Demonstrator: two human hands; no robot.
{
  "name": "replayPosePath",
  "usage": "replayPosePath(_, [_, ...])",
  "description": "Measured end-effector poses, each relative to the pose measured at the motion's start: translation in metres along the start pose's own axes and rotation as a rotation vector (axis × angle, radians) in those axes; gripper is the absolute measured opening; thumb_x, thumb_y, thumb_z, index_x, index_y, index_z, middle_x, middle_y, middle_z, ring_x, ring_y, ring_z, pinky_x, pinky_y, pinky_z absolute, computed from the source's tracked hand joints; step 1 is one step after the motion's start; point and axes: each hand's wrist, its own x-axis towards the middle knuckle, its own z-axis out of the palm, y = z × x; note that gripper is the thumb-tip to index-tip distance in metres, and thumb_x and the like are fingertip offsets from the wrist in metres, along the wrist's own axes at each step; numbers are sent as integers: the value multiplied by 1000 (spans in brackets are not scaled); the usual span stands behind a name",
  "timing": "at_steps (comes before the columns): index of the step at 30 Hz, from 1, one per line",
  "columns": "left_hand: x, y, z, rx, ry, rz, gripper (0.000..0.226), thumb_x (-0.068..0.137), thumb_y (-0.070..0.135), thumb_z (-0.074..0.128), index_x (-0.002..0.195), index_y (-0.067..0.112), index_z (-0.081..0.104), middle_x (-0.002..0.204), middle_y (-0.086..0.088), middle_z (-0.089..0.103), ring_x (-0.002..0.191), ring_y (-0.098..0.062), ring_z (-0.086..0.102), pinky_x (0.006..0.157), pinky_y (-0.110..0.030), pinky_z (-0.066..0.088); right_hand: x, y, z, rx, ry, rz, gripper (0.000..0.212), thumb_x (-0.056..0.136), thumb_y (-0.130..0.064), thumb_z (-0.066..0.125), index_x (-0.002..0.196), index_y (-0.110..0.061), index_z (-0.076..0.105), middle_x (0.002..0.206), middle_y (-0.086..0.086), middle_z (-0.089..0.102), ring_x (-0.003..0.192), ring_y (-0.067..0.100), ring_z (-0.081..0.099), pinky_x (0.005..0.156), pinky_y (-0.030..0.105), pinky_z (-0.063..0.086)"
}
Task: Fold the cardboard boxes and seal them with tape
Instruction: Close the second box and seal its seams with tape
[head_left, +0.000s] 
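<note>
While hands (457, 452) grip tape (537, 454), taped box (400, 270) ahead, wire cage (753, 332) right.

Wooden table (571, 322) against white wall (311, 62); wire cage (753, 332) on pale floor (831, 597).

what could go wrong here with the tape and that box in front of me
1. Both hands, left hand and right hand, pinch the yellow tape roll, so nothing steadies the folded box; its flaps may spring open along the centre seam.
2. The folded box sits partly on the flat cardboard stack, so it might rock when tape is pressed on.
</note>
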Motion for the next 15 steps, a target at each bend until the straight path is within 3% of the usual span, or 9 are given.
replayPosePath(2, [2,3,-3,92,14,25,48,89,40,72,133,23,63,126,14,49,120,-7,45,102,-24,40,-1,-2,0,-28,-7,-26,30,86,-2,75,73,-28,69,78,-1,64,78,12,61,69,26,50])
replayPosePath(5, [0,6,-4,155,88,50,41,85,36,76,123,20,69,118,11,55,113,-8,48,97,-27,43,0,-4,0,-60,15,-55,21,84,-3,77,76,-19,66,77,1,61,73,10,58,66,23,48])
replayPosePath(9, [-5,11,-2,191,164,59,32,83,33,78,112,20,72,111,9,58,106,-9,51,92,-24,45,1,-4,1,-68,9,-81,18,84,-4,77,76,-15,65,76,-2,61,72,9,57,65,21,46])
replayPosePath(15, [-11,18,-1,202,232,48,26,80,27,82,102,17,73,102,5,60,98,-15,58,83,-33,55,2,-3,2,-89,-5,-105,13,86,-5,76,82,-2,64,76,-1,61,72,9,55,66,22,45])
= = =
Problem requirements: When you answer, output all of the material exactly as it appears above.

Output:
Demonstrator: two human hands; no robot.
{
  "name": "replayPosePath",
  "usage": "replayPosePath(_, [_, ...])",
  "description": "Measured end-effector poses, each relative to the pose measured at the motion's start: translation in metres along the start pose's own axes and rotation as a rotation vector (axis × angle, radians) in those axes; gripper is the absolute measured opening; thumb_x, thumb_y, thumb_z, index_x, index_y, index_z, middle_x, middle_y, middle_z, ring_x, ring_y, ring_z, pinky_x, pinky_y, pinky_z absolute, computed from the source's tracked hand joints; step 1 is one step after the motion's start; point and axes: each hand's wrist, its own x-axis towards the middle knuckle, its own z-axis out of the palm, y = z × x; note that gripper is the thumb-tip to index-tip distance in metres, and thumb_x and the like are fingertip offsets from the wrist in metres, along the wrist's own axes at each step; numbers are sent as integers: the value multiplied by 1000 (spans in brackets are not scaled); the usual span stands behind a name",
  "timing": "at_steps (comes before the columns): index of the step at 30 Hz, from 1, one per line",
  "columns": "left_hand: x, y, z, rx, ry, rz, gripper (0.000..0.226), thumb_x (-0.068..0.137), thumb_y (-0.070..0.135), thumb_z (-0.074..0.128), index_x (-0.002..0.195), index_y (-0.067..0.112), index_z (-0.081..0.104), middle_x (-0.002..0.204), middle_y (-0.086..0.088), middle_z (-0.089..0.103), ring_x (-0.002..0.191), ring_y (-0.098..0.062), ring_z (-0.086..0.102), pinky_x (0.006..0.157), pinky_y (-0.110..0.030), pinky_z (-0.066..0.088); right_hand: x, y, z, rx, ry, rz, gripper (0.000..0.212), thumb_x (-0.056..0.136), thumb_y (-0.130..0.064), thumb_z (-0.066..0.125), index_x (-0.002..0.196), index_y (-0.110..0.061), index_z (-0.076..0.105), middle_x (0.002..0.206), middle_y (-0.086..0.086), middle_z (-0.089..0.102), ring_x (-0.003..0.192), ring_y (-0.067..0.100), ring_z (-0.081..0.099), pinky_x (0.005..0.156), pinky_y (-0.030..0.105), pinky_z (-0.063..0.086)"
}
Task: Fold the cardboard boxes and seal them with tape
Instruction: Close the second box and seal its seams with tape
[head_left, +0.000s] 
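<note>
While hands (457, 452) grip tape (537, 454), taped box (400, 270) ahead, wire cage (753, 332) right.

Wooden table (571, 322) against white wall (311, 62); wire cage (753, 332) on pale floor (831, 597).

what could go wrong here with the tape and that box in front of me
1. Both hands, left hand and right hand, pinch the yellow tape roll, so nothing steadies the folded box; its flaps may spring open along the centre seam.
2. The folded box sits partly on the flat cardboard stack, so it might rock when tape is pressed on.
</note>
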Motion for the next 15 steps, a target at each bend until the straight path is within 3% of the usual span, or 9 are given.
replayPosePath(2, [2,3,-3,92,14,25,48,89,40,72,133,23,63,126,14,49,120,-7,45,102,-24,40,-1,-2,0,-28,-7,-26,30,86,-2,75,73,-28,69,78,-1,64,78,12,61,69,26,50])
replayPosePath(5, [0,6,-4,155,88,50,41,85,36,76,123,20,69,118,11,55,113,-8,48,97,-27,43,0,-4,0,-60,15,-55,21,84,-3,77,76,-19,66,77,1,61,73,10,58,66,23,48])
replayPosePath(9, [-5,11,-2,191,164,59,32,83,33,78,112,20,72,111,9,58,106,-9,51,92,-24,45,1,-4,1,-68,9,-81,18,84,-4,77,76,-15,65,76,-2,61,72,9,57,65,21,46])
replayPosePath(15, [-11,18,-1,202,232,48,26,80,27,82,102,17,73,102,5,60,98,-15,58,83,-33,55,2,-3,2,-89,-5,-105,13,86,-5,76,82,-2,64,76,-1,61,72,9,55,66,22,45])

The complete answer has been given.